Ce premier elpee brassait une multitude d’influences pour les transformer en psyché/rock à la fois brillant et revivaliste.
Plus homogène, leur second essai est plus structuré, maîtrisé même, et accorde davantage d’importance à la sensibilité mélodique pop, sans pour autant se départir de ses pulsions expérimentales néo-psychédéliques. Des pulsions que le combo australien a sans doute chopé en écoutant ses classiques de l’histoire du rock. Depuis le Floyd de Syd Barrett à Radioahead, en passant par The Cream, Hawkwind, Rare Earth, Supertramp, Burning Brides, The Warlocks et Black Angels. Sans oublier le shoegaze (NDR: notamment Ride et Pale Saints) ainsi que le stoner (NDR: pensez à Kyuss).
Conséquence, la formation adopte plus souvent un format chanson, à l’instar de « Be above it », « Endors toi », « Mind mischief », « Keep on lying » et plus particulièrement encore sur les singles « Feels like we only go backwords » et « Elephant ». Et ces compos se révèlent à la fois classieuses et ingénieuses. Visionnaires également.

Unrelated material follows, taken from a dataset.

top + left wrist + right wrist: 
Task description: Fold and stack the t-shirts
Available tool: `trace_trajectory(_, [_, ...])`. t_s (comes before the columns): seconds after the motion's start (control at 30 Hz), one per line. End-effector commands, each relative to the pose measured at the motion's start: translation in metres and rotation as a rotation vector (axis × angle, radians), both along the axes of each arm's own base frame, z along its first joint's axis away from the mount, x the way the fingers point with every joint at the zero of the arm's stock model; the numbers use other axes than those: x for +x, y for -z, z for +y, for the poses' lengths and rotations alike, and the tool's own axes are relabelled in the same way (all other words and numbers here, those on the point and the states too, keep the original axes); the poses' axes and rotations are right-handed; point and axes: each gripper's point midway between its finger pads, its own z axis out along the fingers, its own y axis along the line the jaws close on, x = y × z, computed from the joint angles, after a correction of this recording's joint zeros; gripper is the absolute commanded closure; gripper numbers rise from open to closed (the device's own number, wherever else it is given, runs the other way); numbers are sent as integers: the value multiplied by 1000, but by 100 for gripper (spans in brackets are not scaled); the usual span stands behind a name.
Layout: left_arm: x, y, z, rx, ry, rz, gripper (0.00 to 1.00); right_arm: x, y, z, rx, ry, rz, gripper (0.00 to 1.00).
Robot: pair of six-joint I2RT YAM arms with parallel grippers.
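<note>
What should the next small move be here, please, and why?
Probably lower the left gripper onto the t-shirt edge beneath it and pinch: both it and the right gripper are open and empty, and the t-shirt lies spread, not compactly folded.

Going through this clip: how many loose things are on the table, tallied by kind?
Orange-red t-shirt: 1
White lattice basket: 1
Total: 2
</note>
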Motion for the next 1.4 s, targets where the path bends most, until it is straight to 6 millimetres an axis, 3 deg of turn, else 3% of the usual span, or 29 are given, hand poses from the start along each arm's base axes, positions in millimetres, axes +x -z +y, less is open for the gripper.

Tirant parti de rythmes hypnotiques ou explosifs, de claviers intergalactiques ou vintage, de synthés aventureux, de percussions languissantes et de cordes de guitare réverbérées ou en boucle.
Et c’est David Fridmann (Mercury Rev, The Flaming Lips, MGMT) qui s’est chargé de mixer cet album à la fois captivant, coloré et surtout parfaitement réussi.